DATASET CONTENT:
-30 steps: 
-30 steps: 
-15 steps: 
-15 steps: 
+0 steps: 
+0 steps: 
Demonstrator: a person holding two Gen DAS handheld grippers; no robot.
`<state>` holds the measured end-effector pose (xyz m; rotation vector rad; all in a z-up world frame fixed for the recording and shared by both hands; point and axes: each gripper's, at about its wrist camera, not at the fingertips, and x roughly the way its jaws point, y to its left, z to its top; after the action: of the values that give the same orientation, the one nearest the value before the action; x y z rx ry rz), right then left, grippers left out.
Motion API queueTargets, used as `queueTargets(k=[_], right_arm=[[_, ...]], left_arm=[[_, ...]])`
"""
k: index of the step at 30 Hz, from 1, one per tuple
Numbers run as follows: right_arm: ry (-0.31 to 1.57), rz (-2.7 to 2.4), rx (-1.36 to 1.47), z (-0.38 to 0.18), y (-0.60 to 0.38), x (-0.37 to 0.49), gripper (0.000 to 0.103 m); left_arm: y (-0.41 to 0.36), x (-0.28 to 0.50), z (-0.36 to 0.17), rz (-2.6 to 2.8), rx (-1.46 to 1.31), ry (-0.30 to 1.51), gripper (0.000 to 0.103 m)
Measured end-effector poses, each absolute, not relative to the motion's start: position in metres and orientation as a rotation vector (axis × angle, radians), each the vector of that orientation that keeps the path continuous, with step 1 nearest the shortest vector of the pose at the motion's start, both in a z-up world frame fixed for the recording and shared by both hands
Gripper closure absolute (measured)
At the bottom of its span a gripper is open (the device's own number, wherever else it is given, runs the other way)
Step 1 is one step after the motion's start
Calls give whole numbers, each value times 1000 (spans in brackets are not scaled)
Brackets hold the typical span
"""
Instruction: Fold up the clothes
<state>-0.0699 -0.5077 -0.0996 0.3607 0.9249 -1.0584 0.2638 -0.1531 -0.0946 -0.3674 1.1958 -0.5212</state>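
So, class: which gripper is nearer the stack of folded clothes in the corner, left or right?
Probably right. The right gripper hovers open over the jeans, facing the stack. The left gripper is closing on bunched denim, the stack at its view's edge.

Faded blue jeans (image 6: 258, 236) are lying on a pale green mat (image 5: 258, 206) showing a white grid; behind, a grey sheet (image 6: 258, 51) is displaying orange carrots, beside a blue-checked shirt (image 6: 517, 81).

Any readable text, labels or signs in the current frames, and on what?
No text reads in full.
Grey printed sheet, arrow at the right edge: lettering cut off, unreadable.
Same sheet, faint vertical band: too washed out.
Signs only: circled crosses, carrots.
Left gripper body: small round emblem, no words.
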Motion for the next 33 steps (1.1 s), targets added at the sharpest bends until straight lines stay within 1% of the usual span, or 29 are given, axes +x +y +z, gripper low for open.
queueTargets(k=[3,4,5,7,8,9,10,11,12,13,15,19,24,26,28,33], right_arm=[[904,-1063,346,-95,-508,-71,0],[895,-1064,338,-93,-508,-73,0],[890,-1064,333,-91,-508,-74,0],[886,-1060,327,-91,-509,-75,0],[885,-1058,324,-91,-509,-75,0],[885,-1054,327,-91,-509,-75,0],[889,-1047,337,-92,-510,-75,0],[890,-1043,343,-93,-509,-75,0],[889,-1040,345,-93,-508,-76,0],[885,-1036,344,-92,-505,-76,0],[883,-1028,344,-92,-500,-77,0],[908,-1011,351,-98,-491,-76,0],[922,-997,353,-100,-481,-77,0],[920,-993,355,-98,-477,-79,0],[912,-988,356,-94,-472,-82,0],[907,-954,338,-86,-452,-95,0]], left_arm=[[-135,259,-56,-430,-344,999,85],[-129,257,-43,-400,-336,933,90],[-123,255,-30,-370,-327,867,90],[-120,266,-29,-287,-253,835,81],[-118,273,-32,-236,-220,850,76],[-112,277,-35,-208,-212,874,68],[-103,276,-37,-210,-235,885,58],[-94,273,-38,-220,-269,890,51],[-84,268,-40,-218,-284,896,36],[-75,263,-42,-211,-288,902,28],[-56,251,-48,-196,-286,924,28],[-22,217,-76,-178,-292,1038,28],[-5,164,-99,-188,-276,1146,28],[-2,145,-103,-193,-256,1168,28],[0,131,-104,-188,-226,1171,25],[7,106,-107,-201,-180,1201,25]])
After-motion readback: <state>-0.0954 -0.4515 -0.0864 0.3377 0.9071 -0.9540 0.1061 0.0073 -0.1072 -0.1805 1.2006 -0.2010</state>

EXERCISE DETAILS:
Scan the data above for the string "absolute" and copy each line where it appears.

SOLUTION TO THE EXERCISE:
Measured end-effector poses, each absolute, not relative to the motion's start: position in metres and orientation as a rotation vector (axis × angle, radians), each the vector of that orientation that keeps the path continuous, with step 1 nearest the shortest vector of the pose at the motion's start, both in a z-up world frame fixed for the recording and shared by both hands
Gripper closure absolute (measured)

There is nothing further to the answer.